> **What to produce**
Your response must be made up of each line in the data below that contains the string "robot".

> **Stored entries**
:::::

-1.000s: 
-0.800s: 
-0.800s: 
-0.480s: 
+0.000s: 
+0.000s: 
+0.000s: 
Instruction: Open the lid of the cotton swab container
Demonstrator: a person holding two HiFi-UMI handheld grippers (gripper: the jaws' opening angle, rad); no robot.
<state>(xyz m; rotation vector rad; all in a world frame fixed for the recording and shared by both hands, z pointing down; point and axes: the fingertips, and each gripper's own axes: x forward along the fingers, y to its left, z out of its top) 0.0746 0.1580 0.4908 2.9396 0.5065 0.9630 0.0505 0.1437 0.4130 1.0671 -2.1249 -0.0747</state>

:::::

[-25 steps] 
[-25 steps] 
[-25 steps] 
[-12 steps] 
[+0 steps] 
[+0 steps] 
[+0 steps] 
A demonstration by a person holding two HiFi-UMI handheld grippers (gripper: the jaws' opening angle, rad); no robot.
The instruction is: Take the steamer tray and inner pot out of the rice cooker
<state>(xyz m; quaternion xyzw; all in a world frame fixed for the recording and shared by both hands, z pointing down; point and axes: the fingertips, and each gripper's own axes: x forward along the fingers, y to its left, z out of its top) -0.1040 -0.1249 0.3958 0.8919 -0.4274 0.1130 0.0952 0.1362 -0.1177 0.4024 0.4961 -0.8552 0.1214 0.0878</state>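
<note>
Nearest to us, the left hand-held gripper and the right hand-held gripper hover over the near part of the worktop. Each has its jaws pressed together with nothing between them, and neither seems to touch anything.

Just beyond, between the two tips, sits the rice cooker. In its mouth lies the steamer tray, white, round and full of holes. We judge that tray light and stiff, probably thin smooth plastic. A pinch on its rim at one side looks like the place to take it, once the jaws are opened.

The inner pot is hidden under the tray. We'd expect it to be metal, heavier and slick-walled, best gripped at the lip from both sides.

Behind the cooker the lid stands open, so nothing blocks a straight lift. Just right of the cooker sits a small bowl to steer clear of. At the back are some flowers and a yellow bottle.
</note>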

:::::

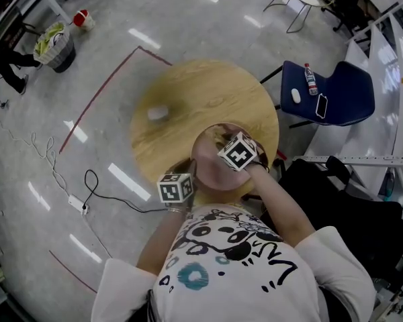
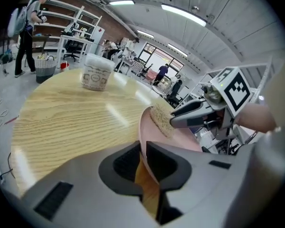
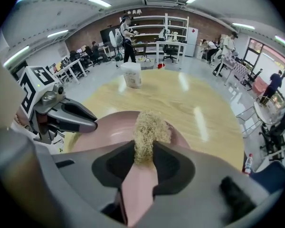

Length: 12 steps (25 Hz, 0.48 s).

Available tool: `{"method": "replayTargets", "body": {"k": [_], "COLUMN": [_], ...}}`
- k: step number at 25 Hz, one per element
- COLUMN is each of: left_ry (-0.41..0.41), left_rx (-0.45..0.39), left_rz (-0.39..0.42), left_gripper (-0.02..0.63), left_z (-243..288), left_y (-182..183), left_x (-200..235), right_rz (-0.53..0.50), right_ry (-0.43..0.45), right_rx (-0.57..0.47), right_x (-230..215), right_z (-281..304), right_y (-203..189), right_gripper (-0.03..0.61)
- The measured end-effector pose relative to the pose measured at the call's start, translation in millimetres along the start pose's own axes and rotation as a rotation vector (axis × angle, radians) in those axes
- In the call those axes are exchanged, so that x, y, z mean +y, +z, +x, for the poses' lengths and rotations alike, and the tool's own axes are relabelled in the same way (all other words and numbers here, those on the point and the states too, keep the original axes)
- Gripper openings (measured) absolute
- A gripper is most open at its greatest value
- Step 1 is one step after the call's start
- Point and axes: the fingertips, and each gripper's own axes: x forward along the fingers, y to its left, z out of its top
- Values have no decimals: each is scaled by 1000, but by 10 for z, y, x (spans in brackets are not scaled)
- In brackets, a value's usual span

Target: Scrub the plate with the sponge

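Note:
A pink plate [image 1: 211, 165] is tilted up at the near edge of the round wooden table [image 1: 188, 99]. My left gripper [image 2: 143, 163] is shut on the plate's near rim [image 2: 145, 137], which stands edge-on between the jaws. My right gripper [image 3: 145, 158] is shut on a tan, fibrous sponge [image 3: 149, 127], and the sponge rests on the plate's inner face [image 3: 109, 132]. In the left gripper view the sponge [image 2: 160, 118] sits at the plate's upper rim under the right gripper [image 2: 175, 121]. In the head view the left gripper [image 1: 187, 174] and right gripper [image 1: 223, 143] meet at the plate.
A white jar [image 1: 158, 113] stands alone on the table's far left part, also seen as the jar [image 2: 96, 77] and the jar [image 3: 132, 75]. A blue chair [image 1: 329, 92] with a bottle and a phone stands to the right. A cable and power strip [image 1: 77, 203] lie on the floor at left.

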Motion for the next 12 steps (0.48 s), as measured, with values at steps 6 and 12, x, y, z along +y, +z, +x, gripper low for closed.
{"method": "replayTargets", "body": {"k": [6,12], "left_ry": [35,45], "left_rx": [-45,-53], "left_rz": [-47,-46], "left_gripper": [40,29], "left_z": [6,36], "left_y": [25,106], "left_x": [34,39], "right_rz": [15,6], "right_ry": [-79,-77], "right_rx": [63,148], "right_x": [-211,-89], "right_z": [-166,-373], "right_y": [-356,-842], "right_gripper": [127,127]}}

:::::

> **Reply**
Demonstrator: a person holding two HiFi-UMI handheld grippers (gripper: the jaws' opening angle, rad); no robot.
A demonstration by a person holding two HiFi-UMI handheld grippers (gripper: the jaws' opening angle, rad); no robot.

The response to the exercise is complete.